Last month, with plans for philanthropist Eli Broad’s $100 million Grand Avenue art museum rolling forward, a group stood up to protest. Shen Yun, which stages lavish performances featuring traditional Chinese music and dance, asserted that it should have the right to bid for the parcel where Broad’s project would rise.

The newcomer has been noisy, bringing its case to the Community Redevelopment Agency, to a news conference at the site at Second Street and lower Grand Avenue, and last week, to a meeting of the City Council’s Housing, Community and Economic Development Committee. Shen Yun asserts that after some early meetings it has been shut out of the process, and that it should have a shot at the plot because the original Grand Avenue plan has changed.

Shen Yun’s desire to create a major cultural attraction in the heart of Downtown Los Angeles is welcomed — large, well-designed developments that lure Angelenos and tourists will help power the community forward. But Shen Yun and its supporters are off base when they claim that they deserve to be in the game for the Grand Avenue site. Their efforts show an inflexibility, and taken to the extreme could do more harm to the community than good. If they’re serious about creating a prominent Downtown destination, they should look elsewhere. Downtown ought to be able to have both, not either/or, and it would make no sense to put the Broad Museum elsewhere Downtown.

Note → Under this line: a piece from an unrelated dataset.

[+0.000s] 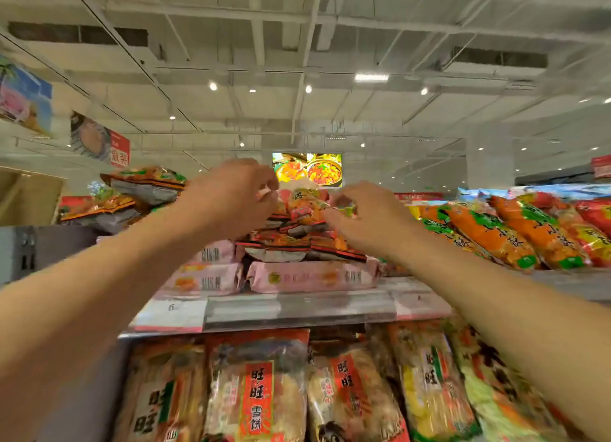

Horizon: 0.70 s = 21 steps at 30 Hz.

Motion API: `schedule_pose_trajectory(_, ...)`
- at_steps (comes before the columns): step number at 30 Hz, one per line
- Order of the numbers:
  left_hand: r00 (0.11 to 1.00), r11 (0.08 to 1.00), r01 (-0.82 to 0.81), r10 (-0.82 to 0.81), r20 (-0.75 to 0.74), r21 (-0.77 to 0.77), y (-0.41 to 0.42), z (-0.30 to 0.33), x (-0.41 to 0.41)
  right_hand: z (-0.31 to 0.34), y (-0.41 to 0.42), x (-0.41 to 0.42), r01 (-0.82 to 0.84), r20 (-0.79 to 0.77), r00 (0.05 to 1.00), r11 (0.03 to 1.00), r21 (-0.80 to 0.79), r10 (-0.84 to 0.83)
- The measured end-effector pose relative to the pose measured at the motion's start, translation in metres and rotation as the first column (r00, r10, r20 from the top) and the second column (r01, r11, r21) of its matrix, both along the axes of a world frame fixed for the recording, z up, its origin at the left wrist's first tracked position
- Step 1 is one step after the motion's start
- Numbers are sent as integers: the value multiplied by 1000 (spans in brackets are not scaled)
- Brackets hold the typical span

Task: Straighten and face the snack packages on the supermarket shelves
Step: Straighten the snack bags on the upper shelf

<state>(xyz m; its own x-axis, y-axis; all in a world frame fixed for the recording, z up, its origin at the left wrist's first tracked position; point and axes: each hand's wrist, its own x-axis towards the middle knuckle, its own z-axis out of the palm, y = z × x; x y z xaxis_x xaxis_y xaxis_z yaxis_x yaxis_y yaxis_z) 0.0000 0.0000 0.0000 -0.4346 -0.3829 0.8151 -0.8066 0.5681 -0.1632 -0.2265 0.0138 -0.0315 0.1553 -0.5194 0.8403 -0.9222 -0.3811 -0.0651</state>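
Both arms reach up to the top shelf. My left hand and my right hand each pinch a corner of an orange and red snack package on top of a pile. Under it lie flat red-edged packages, and below those pink packages with barcodes facing out. The image is blurred, so the fingertips are hard to make out.
Orange and green bags lean in a row to the right on the same shelf. Tilted orange bags are stacked at the left, beside a cardboard box. Rice cracker bags fill the shelf below. Price labels line the shelf edge.
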Motion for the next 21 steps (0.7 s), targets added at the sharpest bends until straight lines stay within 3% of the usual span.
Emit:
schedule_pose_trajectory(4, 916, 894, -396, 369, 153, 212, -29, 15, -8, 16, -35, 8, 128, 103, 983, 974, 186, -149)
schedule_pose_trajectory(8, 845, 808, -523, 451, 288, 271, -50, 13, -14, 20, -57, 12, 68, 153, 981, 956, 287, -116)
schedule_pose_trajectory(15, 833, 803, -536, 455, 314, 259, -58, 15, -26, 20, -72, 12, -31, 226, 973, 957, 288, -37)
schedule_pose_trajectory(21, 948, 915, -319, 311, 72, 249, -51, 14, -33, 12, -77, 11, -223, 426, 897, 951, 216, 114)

There is too much synergism in the planned location just south of Walt Disney Concert Hall and across from MOCA.

Officials involved with the Grand Avenue plan point to the fact that the project was awarded to developer Related Cos. Although the overall $3 billion effort remains in a recessionary stall, they say that Related has the development rights, and therefore any deal has to begin with something that makes sense to the company. That is what has occurred here: A plot for a future retail element of the project is instead being dedicated to the museum Broad hopes to start building this year and open in 2012. Related recognizes that having a world-class tourist attraction in the project could ultimately help get the rest of the development built.

Broad’s plan is a good one. Not only will he fund the project himself, he’ll give $7.7 million toward affordable housing. It’s as close as you get in real estate to a sure thing.

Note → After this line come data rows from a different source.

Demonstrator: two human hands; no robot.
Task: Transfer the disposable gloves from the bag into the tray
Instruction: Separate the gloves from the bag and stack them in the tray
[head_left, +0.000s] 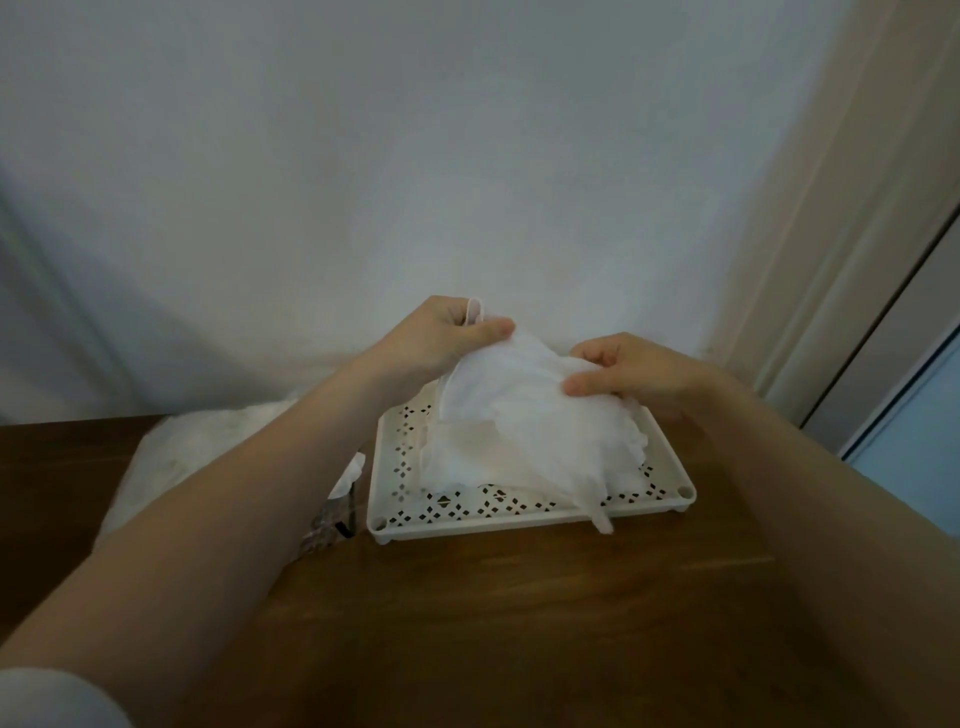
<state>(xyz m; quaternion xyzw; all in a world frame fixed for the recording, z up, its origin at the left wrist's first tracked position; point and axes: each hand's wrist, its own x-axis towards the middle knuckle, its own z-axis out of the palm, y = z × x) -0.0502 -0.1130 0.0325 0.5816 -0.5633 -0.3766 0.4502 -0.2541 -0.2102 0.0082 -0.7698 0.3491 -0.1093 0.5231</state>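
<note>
You are pinching a bunch of thin, translucent white disposable plastic gloves with both hands: your left hand is curling its fingers and thumb round the upper corner of the bunch, and your right hand is gripping its right edge between thumb and bent fingers. You are holding the bunch just above the cream rectangular plastic tray with a cut-out diamond pattern, and the gloves' loose fingers are hanging down across the tray, with one tip drooping over its near rim. More white gloves are lying flat inside the tray beneath the bunch.

The tray is sitting on a dark brown wooden tabletop, close to the pale wall. Just left of the tray, a crinkled clear plastic bag is lying on the table, mostly hidden behind your left forearm, with a bit of white showing at its top. A soft white mass is lying further left; you cannot tell what it is.
</note>
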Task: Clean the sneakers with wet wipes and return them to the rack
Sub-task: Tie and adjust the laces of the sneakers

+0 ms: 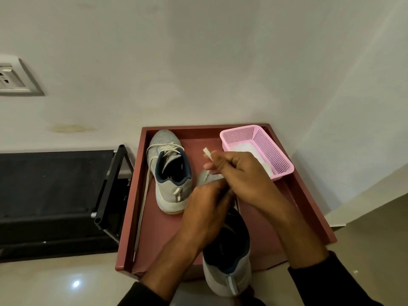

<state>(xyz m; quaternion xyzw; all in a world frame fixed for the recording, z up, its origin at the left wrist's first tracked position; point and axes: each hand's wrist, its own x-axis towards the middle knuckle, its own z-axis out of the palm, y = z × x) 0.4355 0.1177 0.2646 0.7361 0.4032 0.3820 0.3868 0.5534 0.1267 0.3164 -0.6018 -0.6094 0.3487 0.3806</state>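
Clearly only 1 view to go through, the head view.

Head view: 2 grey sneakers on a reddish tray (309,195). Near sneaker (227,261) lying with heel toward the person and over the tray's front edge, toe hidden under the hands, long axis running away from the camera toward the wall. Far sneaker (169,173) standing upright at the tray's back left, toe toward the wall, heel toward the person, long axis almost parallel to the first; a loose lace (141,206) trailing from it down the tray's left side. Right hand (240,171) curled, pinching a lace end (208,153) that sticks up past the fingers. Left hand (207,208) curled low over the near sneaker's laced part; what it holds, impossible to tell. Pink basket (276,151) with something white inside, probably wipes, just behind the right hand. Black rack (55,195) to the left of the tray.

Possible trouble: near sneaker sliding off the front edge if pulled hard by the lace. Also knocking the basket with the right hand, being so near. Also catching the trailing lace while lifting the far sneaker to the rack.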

In addition to Shen Yun’s ill-conceived approach, its timing is all wrong, showing that it is working in its own interest, rather than Downtown’s. Broad’s museum could move forward on a speedy timeline, but it could also disappear from Downtown if delayed. One can foresee a hypothetical situation where, if Shen Yun’s desire comes to pass, the project site would open to bids for several months, maybe longer. Many more months would pass as a developer was selected. Considering the political complications of the project — green lights are required from an unwieldy four bodies after Related gives the go-ahead (the CRA, the County Board of Supervisors, the City Council and the Grand Avenue Authority) — months could easily stretch into years. In that case it would make sense for Broad to opt for plan B, which is to build in Santa Monica. Downtown would lose out.

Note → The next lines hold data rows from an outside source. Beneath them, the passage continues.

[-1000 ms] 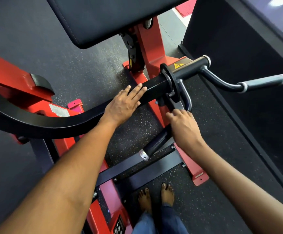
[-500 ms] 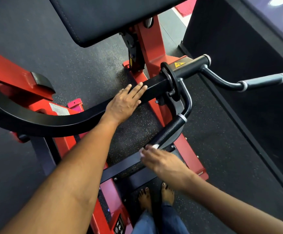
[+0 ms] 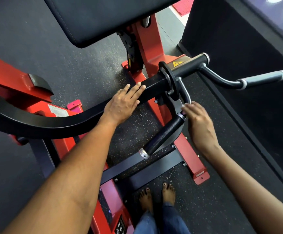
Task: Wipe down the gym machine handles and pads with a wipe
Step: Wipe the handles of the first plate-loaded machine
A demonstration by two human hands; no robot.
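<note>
My left hand (image 3: 123, 103) lies flat, fingers straight, on the machine's black lever arm (image 3: 56, 124). The near handle (image 3: 164, 135), a black textured grip with metal collars, slants down from the arm's pivot plate. My right hand (image 3: 200, 125) is at the grip's upper end, its blurred fingers curled over the bar just above the top collar. No wipe shows; my right palm is hidden. A second handle (image 3: 262, 78), grey and knurled, sticks out to the right. The black pad (image 3: 103, 17) fills the top of the view.
The red machine frame (image 3: 154, 48) and its black base bars (image 3: 147, 168) stand on speckled rubber flooring. My bare feet (image 3: 157, 195) are just behind the base. A dark wall panel (image 3: 255, 39) runs along the right side.
My right hand slid from the upper bar down to the grip's lower end, then back up to its top. My left hand stayed flat on the arm.
</note>
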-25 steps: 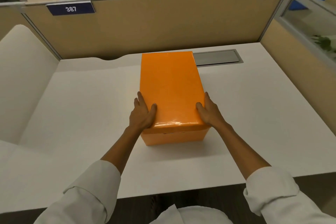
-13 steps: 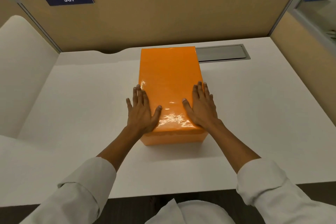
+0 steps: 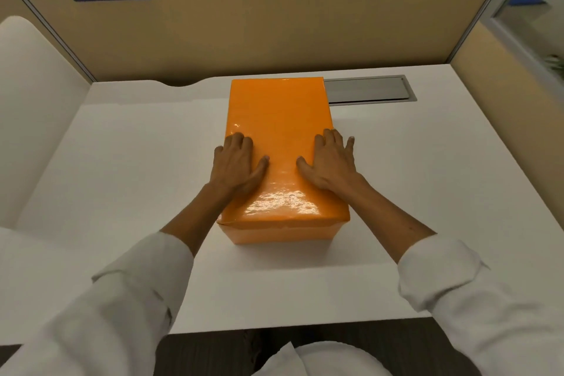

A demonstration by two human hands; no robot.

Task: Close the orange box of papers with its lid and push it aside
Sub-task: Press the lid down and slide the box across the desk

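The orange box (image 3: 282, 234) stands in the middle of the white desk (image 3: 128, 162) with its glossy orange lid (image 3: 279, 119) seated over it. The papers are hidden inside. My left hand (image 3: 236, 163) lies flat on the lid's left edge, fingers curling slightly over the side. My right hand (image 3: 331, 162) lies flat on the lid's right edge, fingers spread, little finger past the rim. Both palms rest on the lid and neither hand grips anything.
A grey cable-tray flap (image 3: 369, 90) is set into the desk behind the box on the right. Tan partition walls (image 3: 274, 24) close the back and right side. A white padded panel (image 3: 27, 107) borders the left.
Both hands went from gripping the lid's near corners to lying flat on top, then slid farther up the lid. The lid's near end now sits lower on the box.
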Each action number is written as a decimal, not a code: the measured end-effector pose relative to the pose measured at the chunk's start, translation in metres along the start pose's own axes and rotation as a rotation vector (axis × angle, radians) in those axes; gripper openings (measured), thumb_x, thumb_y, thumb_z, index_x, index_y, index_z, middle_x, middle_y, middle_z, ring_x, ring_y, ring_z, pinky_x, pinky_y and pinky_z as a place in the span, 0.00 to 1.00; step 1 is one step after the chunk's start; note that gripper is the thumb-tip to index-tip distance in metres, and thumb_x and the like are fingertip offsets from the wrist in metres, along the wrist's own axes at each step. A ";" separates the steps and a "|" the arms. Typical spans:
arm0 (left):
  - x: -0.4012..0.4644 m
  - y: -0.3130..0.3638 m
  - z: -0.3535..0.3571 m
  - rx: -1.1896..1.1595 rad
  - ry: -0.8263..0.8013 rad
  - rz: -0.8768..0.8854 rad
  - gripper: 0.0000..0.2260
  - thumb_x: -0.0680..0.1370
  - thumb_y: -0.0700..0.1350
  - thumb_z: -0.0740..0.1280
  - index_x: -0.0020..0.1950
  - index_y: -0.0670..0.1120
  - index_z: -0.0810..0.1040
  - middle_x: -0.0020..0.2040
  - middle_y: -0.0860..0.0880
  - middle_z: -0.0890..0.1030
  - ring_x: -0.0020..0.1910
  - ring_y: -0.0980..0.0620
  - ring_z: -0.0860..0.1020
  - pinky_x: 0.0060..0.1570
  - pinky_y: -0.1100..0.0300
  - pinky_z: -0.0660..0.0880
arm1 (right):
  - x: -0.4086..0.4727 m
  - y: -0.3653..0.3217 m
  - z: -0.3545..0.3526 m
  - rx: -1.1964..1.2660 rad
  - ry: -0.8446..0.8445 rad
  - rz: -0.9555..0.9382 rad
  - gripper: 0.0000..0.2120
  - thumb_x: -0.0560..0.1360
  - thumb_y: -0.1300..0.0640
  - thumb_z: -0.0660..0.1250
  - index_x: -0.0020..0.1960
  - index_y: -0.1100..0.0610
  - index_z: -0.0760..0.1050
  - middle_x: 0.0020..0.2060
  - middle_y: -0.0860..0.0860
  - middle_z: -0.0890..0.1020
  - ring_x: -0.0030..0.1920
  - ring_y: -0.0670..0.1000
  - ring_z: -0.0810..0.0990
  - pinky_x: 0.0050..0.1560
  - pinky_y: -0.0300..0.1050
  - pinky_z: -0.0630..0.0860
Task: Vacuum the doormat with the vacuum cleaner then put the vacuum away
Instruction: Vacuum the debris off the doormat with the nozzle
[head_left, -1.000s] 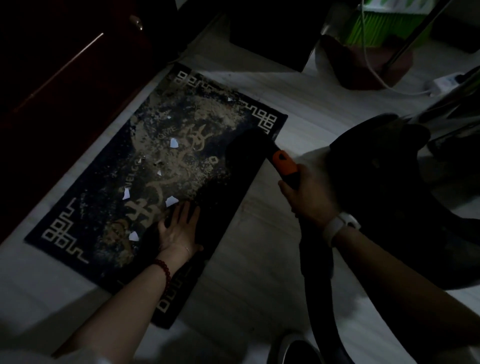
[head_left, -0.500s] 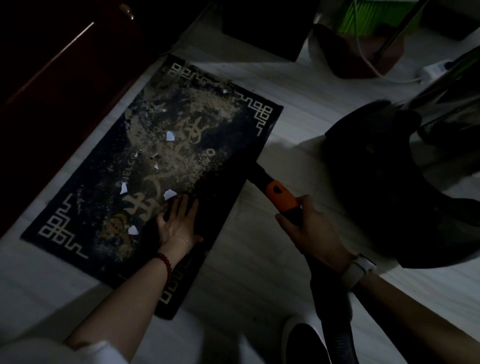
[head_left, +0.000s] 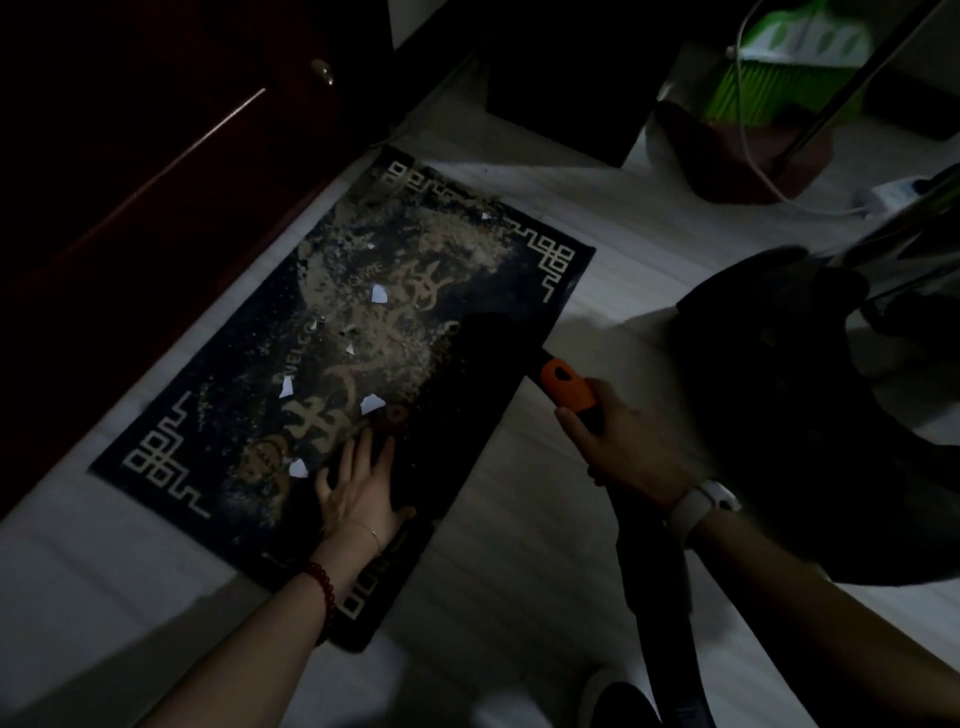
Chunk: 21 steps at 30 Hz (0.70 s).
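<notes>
A dark doormat (head_left: 218, 410) with gold patterns lies on the pale floor, strewn with sandy dirt and several white paper scraps (head_left: 378, 295). My left hand (head_left: 358, 488) presses flat on the mat's near part, fingers straight. My right hand (head_left: 618, 447) grips the vacuum wand just below its orange collar (head_left: 566, 387). The black nozzle (head_left: 488, 343) sits on the mat's right side. The black hose (head_left: 660, 597) runs down past my wrist.
The dark vacuum body (head_left: 810, 405) stands on the floor at right. A dark red cabinet (head_left: 130, 156) borders the mat on the left. A green broom (head_left: 779, 62), a dustpan (head_left: 737, 156) and a white cable with power strip (head_left: 883, 195) lie at the back right.
The nozzle was pulled back toward me across the mat's right side, then pushed forward again. My left hand stayed pressed on the mat.
</notes>
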<state>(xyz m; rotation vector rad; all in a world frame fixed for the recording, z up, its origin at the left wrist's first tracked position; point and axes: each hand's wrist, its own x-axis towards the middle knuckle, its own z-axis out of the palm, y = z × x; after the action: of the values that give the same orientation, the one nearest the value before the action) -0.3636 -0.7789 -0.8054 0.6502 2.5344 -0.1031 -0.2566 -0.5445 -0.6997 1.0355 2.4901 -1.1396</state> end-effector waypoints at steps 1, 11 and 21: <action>-0.002 -0.005 0.001 -0.010 -0.020 -0.033 0.42 0.71 0.61 0.67 0.76 0.52 0.45 0.77 0.48 0.43 0.76 0.49 0.44 0.71 0.46 0.50 | 0.002 -0.001 0.002 -0.018 -0.022 0.002 0.21 0.76 0.47 0.61 0.64 0.55 0.62 0.39 0.54 0.79 0.33 0.57 0.81 0.33 0.47 0.78; -0.006 -0.035 0.019 -0.117 -0.067 -0.157 0.42 0.71 0.63 0.66 0.76 0.55 0.44 0.76 0.50 0.38 0.75 0.45 0.41 0.71 0.43 0.50 | 0.054 -0.019 0.021 -0.288 -0.002 -0.120 0.27 0.78 0.48 0.59 0.73 0.56 0.56 0.53 0.58 0.80 0.50 0.62 0.78 0.44 0.50 0.73; -0.004 -0.035 0.018 -0.186 -0.057 -0.167 0.42 0.71 0.62 0.68 0.76 0.56 0.46 0.77 0.51 0.39 0.75 0.45 0.39 0.72 0.42 0.50 | 0.020 -0.010 0.045 -0.402 -0.130 -0.182 0.27 0.78 0.50 0.57 0.74 0.55 0.54 0.58 0.60 0.77 0.55 0.60 0.76 0.50 0.48 0.72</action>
<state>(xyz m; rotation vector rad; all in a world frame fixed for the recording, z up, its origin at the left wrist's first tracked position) -0.3684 -0.8154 -0.8210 0.3573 2.5016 0.0550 -0.2827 -0.5712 -0.7330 0.6173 2.5958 -0.6751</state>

There are other issues too. Initial designs of Shen Yun’s project detail a building that would clash miserably with the architecture of the surrounding community, in particular the neighboring Disney Hall. They also have provided no details on how they would fund the development.

If Shen Yun is serious about being part of Downtown, then it needs to be a team player. There are plenty of other sites to consider — after all, Downtown has more than its fair share of underutilized plots. But Shen Yun is off base at Grand Avenue. This is a case where a squeaky wheel shouldn’t get the grease.